On the Couch with Carolyn Chard AM

WAO Carolyn Chard AM photo by Alana BlowfieldWho is Carolyn Chard AM?
An arts administrator who loves the arts in every form including music, opera, dance, fashion, literature and design. A grateful recipient of a Queens Birthday Order of Australia honour (2018) and of an Honorary Doctorate from the University of Western Australia Conservatorium of Music (2023). Mother to an incredibly wonderful daughter and Gigi to her divine daughter.

What would you do differently from what you do now?
We all make choices everyday about how we live, work, spend time and move about the world. I think the choice I made to be in the arts was the right one for me. After four decades working in this space wanting to do differently would seem like regret. There’s a beautiful Rumi quote that says ‘let yourself be silently drawn by the strange pull of what you really love. It will not lead you astray’.

Who inspires you and why?
The artists and artworkers who all come together to create something magical in the theatre, to find that moment where all the detail and every individual contribution finds a magical synergy that, in live performance, is always fleeting and unique. Singers, artists, musicians, conductors, directors, designers, stage managers, crew, who all devote their time, talent and passion to their craft and without each one, nothing would work.
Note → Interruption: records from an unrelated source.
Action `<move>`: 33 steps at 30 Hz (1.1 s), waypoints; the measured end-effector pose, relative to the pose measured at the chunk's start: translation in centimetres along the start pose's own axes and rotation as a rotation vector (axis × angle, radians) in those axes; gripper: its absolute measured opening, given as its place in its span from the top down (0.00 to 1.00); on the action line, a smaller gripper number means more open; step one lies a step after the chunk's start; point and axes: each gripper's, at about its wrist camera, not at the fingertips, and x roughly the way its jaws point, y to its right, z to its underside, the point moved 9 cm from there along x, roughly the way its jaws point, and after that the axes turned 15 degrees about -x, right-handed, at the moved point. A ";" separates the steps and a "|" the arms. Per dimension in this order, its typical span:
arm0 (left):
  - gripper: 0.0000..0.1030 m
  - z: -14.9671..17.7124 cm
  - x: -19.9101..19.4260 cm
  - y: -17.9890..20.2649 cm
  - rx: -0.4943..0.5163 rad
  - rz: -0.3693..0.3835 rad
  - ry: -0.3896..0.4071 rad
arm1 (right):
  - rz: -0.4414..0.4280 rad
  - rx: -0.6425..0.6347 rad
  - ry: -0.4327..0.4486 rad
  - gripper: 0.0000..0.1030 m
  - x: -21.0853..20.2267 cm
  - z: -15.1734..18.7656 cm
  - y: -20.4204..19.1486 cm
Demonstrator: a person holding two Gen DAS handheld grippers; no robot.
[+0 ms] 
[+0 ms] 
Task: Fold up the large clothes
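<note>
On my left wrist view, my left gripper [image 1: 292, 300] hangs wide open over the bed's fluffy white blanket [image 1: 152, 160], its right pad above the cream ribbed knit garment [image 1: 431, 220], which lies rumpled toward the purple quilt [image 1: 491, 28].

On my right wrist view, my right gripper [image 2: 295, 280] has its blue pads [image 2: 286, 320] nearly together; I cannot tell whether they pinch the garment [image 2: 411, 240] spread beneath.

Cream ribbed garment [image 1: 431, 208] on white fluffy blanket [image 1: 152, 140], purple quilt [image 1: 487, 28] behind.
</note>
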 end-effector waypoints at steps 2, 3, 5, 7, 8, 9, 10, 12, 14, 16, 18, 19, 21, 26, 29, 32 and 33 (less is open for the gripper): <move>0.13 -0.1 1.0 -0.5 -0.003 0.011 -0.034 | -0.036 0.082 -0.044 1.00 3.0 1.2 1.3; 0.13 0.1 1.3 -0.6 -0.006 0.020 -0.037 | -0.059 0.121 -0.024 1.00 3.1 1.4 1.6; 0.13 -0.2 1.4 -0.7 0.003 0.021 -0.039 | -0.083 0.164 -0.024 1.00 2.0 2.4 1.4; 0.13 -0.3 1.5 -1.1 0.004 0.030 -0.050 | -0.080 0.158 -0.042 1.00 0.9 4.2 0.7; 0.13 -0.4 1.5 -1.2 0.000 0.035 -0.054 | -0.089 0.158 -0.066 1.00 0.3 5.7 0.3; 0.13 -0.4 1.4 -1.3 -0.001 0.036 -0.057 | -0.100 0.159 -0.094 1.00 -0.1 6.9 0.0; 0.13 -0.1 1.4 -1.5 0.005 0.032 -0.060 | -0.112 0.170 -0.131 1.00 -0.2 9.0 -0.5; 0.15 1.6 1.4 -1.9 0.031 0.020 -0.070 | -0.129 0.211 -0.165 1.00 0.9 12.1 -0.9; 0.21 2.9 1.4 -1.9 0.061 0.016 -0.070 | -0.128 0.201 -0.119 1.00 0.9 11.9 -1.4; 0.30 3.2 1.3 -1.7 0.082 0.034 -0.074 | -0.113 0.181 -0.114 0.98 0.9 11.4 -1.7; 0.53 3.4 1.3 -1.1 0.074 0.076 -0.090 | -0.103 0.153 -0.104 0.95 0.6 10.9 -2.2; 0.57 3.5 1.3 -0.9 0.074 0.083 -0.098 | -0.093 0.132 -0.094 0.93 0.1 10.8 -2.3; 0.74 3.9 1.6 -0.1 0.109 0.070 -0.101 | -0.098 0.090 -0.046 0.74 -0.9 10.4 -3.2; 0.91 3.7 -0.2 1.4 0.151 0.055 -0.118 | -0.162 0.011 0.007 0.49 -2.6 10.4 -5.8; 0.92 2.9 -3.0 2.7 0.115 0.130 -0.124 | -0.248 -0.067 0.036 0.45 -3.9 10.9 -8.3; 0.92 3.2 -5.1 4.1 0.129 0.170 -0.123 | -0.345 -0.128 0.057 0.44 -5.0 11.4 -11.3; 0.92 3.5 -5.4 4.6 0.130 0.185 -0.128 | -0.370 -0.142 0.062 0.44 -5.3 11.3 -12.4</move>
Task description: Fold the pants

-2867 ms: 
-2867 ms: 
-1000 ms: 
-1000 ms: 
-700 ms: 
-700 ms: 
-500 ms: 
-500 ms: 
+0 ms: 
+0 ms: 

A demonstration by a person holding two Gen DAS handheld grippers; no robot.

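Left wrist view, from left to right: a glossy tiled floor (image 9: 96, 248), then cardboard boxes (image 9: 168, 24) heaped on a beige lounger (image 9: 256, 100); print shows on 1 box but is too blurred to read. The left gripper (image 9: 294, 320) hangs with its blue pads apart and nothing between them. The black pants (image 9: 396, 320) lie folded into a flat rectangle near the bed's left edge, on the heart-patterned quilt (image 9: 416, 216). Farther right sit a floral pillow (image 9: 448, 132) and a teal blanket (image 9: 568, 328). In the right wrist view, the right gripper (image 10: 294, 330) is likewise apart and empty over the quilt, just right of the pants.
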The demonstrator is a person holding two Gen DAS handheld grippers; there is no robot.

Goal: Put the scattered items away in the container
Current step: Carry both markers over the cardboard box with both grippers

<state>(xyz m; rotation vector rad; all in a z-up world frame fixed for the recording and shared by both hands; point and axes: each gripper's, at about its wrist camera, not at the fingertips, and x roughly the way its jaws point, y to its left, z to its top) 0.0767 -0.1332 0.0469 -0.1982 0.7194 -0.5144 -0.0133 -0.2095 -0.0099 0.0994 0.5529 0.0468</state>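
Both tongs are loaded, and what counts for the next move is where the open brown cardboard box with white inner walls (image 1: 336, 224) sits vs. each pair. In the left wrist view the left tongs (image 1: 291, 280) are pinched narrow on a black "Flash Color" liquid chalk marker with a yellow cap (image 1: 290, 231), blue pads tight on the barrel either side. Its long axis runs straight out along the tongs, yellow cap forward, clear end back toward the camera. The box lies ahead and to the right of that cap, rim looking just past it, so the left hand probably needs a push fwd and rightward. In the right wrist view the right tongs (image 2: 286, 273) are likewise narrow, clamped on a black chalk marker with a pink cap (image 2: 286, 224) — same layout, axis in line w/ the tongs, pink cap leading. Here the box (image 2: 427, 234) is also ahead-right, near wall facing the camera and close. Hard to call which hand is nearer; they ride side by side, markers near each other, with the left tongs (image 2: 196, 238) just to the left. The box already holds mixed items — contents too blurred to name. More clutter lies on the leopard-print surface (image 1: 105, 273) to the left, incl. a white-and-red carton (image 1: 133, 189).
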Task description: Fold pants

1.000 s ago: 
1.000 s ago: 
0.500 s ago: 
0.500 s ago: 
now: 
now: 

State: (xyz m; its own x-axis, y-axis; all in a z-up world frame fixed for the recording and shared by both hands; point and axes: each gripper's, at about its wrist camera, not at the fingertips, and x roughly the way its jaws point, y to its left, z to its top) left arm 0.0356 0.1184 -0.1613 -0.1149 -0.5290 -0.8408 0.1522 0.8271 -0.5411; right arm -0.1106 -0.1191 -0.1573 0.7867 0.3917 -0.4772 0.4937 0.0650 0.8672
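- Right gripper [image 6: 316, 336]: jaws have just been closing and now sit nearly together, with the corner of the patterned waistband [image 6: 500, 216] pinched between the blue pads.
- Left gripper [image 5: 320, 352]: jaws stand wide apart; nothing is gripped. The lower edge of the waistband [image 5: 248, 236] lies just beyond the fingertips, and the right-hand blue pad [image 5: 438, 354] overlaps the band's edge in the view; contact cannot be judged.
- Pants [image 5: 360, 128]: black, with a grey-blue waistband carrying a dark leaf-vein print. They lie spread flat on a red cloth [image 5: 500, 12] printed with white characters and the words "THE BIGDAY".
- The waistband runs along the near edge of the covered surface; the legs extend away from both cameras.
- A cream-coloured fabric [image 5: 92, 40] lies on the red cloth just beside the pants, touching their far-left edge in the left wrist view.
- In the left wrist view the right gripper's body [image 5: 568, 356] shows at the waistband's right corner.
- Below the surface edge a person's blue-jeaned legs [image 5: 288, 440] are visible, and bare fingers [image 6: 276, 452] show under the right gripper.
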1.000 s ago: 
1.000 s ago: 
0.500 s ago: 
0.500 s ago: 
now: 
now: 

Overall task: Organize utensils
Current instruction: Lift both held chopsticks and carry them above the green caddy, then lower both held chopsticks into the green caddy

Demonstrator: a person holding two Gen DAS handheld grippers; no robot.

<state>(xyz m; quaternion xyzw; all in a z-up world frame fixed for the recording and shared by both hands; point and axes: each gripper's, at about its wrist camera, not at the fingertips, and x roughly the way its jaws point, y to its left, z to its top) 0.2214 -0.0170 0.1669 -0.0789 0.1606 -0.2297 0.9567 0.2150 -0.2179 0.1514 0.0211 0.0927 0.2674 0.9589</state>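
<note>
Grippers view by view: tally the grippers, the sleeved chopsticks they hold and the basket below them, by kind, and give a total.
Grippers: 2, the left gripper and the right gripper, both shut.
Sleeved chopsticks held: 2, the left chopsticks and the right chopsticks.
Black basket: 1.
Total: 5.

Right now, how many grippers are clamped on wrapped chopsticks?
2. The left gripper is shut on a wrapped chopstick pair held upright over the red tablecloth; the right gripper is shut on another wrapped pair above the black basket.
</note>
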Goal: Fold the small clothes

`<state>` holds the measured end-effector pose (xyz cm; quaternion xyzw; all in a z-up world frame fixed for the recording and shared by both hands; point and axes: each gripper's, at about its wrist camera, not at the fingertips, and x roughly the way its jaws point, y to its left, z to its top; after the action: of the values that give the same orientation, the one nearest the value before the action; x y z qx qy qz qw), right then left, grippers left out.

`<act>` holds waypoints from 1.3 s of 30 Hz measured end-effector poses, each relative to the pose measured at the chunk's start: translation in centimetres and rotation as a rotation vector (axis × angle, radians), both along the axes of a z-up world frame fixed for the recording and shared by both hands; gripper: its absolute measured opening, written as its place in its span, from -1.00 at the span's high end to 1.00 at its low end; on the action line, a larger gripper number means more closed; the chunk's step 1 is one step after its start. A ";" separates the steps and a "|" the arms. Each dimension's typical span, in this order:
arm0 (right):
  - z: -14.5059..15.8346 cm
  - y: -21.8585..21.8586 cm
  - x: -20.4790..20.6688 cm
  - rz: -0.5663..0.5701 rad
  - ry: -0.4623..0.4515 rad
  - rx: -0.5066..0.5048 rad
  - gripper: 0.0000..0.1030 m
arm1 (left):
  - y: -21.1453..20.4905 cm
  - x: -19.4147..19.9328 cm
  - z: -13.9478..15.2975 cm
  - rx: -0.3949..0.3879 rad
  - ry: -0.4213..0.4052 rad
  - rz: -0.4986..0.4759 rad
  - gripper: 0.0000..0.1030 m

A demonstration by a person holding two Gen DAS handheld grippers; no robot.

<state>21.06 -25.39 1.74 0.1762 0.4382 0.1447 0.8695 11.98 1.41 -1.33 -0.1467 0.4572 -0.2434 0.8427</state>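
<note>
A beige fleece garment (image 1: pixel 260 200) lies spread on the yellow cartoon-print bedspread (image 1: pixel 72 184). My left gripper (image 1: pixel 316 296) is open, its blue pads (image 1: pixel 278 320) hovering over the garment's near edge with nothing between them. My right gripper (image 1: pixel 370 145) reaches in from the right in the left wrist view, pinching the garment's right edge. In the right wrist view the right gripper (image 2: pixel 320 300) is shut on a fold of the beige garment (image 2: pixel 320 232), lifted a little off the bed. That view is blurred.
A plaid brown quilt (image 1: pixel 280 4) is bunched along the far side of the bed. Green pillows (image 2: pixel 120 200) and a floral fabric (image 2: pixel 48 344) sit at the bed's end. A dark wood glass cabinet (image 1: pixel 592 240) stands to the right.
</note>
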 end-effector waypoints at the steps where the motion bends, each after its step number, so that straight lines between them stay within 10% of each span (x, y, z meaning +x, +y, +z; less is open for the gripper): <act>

What would you do to make a difference in the world?
Enable everyone to actively engage in the arts. For society to value, appreciate and recognise the daily need to be soaked in art. Teach music in schools. Provide free tickets to performances. Pedestal artists in the same way as we value our great sporting heroes. Enable happiness in the world through the arts and hope that this forces a less chaotic world where peace, harmony and balance is restored.

Favourite holiday destination and why?
Anywhere with great culture, architecture and shopping. Somewhere that forces a disruption to your daily routine. Places that make you excited to travel the world. Recently I was in Singapore meeting family on their way back from Europe, and before that Bali for two special family birthdays.

When friends come to town, what attraction would you take them to, and why?
Perth is a welcoming city with some of the best beaches both in the city and down south around Yallingup. Summer life offers great festival experiences so visits to Perth Festival and Fringe Festival would be on the list. Kaarta Koomba (Kings Park) shows off the city and the Derbal Yerrigan (Swan River) is one of the world’s largest inner-city parks.

What are you currently reading?
I’m reading The Friday Afternoon Club by Griffin Dunne, a memoir which includes family stories (father Dominick Dunne, aunt Joan Didion, uncle John Dunne, all writers). I’m starting Love Stories by Trent Dalton. And I love my granddaughter reading her favourite stories to me.

What are you currently listening to?
Always a wide range. Dance music, the kind you feel in your body on a dancefloor. Beautiful music that speaks to your soul. Parsifal overture. Adagietto, Death in Venice (Mahler Symphony N°5). Nick Cave’s Into My Arms. Intermezzo from Cavalleria Rusticana.

Happiness is?
Happiness is often found around art and music and connection. There’s a quote from Tatiana Nikolayeva, a pianist, who said ‘the art of music can help human beings to cope with the tragic losses in life, and bring happiness into their life. Life is limited but art is eternal. Music enriches human life and makes people better’.  There’s another quote from Cate Blanchett who is said ‘the arts are what we stay alive for, what we work all week for, what we dream about, what connects us and indeed what some would say makes us human’.

What does the future hold for you?
The immediate future is the presentation of a clever and moving Circa and Opera Queensland production of Orpheus and Eurydice directed by Yaron Lifschitz and conducted by Chris van Tuinen which we will present in the gorgeous 120-year-old theatre, His Majesty’s Theatre.


Carolyn Chard AM is the executive director of West Australian Opera, which is currently presenting Orpheus & Eurydice at His Majesty’s Theatre, Perth, and is in preparation for Opera in the Quarry, this November, at the Quarry Amphitheatre.